Larissa Araújo Rodrigues é doutoranda e mestra em energia pelo Instituto de Energia e Ambiente (IEE) da USP, trabalha na campanha de Clima e Energia do Greenpeace Brasil

O Brasil encara grave crise no setor elétrico. As contas de luz não param de subir e o risco de racionamento ainda existe. Além dos brasileiros, quem sofre é São Pedro, culpado pela falta de água nos reservatórios das hidrelétricas. Mal sabem o santo e a população que muito do que ocasionou a crise foram decisões políticas tomadas nos idos de 2012. A parte fácil de entender é a relação da crise com a estiagem. Basta olhar como a eletricidade é gerada no Brasil: cerca de 70% vêm das hidrelétricas. Em 2014, em quase todo o país, os reservatórios chegaram a níveis extremamente baixos - mais que os registrados em 2001 quando o Brasil viveu o apagão.

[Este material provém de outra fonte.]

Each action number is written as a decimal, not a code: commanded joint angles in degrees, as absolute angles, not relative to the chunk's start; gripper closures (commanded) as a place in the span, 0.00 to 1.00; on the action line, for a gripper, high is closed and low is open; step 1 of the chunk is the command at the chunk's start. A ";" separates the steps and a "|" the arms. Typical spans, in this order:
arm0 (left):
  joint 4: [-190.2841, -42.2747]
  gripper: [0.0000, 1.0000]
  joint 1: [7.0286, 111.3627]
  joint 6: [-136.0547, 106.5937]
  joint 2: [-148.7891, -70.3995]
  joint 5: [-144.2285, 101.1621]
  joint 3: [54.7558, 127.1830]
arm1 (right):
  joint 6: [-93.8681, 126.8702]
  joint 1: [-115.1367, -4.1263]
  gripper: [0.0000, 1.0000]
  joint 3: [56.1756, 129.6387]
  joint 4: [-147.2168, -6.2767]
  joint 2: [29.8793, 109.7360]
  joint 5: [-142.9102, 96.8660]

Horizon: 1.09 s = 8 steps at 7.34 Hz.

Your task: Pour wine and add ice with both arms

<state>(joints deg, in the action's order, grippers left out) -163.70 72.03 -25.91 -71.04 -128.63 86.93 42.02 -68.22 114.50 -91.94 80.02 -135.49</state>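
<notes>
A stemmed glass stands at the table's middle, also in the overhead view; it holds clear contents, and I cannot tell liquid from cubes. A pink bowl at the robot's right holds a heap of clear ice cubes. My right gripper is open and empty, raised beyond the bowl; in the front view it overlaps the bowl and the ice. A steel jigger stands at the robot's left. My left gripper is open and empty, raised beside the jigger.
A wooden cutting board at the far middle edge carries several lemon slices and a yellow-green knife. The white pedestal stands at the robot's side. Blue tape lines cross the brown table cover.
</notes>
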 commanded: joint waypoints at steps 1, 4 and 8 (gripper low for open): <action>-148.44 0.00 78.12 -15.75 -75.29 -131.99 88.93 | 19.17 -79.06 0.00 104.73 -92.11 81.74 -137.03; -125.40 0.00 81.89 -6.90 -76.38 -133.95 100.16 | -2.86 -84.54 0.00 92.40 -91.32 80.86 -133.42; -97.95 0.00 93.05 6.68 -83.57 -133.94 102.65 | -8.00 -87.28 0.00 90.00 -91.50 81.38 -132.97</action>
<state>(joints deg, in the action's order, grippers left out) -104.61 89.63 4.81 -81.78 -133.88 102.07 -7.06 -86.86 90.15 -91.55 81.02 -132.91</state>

Para evitar que o país ficasse no escuro, o governo optou por acionar mais usinas térmicas. O uso constante das usinas poluentes e mais caras elevou o custo da energia. Para ter uma ideia, o preço pode chegar a mais de R$ 1.000/MWh, quase sete vezes mais do que o preço das eólicas e quase cinco vezes mais do que as solares contratadas nos últimos leilões. Os custos aumentaram e foram pesar no bolso do consumidor. Para piorar, no começo de 2015, as bandeiras tarifárias entraram em operação. Elas indicam se a eletricidade está custando mais ou menos em função das condições de geração, sendo traduzida nas cores verde, amarela ou vermelha. Quando muitas termelétricas são utilizadas, a bandeira é vermelha, o que significa custos elevados, repassados para as contas de luz (aumento de quase 30%.)

Infelizmente, a crise não é passageira. Além de a bandeira não sair do vermelho há sete meses, a conta de luz sofreu mais reajustes para cobrir parte do endividamento das distribuidoras. Elas possuem hoje dívida de mais de R$ 30 bilhões, que continuará sendo repassada aos consumidores. Esse é o lado da crise um pouco mais difícil de ser entendido. É aqui que São Pedro deixa de ser protagonista e uma sequência de medidas irresponsáveis começa a ganhar a cena: em 2012 foi editada medida provisória - que virou lei - que renovava as concessões de usinas elétricas e estabelecia a divisão da eletricidade delas em cotas destinadas às distribuidoras a preço estabelecido em um terço do que vinha sendo praticado.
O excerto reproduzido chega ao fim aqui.